Abstract

By selectively inhibiting functional viral protein synthesis with cycloheximide or fluorophenylalanine (FPA) and analyzing the resultant viral RNAs by polyacrylamide gel electrophoresis and hybridization, we have shown that early frog virus 3 (FV3) RNA can be subdivided into two sequentially synthesized classes. The polyacrylamide gel pattern of viral RNA synthesized 6 hr postinfection (p.i.) in cells treated with FPA was identical to that of the RNA synthesized at 1 hr p.i. in the absence of drug. RNA synthesized at 6 hr p.i. in the presence of FPA hybridized to 36% of the viral genome, whereas RNA synthesized 6 hr p.i. in its absence contained many additional species and hybridized to 50% of the genome.
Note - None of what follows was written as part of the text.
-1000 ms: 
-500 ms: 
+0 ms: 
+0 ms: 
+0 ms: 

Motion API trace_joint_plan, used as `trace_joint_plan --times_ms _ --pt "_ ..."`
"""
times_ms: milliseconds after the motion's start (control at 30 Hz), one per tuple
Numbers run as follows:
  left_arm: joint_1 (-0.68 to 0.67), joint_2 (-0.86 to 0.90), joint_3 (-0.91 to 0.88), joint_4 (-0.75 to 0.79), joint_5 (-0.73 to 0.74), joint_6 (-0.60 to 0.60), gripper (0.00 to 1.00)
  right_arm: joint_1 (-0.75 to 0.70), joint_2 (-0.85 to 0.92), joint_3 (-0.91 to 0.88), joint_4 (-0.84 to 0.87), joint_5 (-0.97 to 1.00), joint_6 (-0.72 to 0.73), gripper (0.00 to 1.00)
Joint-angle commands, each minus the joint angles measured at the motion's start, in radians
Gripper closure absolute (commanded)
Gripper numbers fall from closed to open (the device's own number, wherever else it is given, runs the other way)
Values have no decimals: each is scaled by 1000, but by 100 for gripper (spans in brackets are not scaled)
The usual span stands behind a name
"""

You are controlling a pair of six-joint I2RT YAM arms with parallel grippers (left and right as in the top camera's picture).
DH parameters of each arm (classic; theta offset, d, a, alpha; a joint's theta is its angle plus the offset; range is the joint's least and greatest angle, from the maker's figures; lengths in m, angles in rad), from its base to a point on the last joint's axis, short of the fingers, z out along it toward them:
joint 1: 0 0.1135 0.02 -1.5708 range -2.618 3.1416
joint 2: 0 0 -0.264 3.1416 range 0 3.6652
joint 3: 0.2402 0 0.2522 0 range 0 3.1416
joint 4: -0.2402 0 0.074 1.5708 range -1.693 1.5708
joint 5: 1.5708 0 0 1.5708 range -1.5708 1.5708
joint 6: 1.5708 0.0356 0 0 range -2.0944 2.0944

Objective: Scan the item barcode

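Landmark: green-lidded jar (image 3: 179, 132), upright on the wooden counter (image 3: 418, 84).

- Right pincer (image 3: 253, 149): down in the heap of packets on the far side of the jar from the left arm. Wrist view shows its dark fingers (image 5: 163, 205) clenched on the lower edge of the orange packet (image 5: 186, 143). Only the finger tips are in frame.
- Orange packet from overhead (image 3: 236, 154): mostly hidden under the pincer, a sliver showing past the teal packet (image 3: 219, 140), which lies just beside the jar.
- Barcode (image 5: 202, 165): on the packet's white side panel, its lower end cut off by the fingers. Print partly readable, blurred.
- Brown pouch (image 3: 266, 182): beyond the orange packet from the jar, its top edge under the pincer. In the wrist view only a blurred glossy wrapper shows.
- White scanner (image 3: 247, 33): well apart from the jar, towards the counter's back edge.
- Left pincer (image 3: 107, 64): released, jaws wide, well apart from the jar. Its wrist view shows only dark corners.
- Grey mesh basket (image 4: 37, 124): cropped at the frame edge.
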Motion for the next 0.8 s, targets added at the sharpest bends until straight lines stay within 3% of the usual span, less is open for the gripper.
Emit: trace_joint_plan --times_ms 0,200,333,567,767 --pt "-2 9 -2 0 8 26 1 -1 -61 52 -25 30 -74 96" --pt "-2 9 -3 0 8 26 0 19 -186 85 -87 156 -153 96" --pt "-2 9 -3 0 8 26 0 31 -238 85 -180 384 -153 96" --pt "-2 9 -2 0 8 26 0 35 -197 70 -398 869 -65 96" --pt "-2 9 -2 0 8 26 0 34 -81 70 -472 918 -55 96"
Therefore, the FPA RNAs appeared to represent the same sequences as the early viral RNA. In contrast, viral RNAs synthesized when protein synthesis was inhibited by cycloheximide did not contain all of the species present at 1 hr p.i. or in FPA RNA. The cycloheximide RNAs, which hybridized to only 16% of the genome, comprised a subset of the FPA RNAs. One of the viral RNA species was synthesized at a very high rate in cells exposed to cycloheximide, but at a much lower rate during infection in the presence or absence of FPA. When we delayed the addition of cycloheximide until 1 or 2 hr p.i., all of the remaining early viral RNA species were synthesized and the rate of synthesis of the overproduced RNA decreased. We could, therefore, divide FV3 early RNA synthesis into two temporal classes: “immediate early,” which took place in the absence of protein synthesis (cycloheximide), and “delayed early,” which occurred under conditions of restricted protein synthesis (FPA). In addition, our data suggest that at least one species of immediate early viral RNA was subject to negative transcriptional control.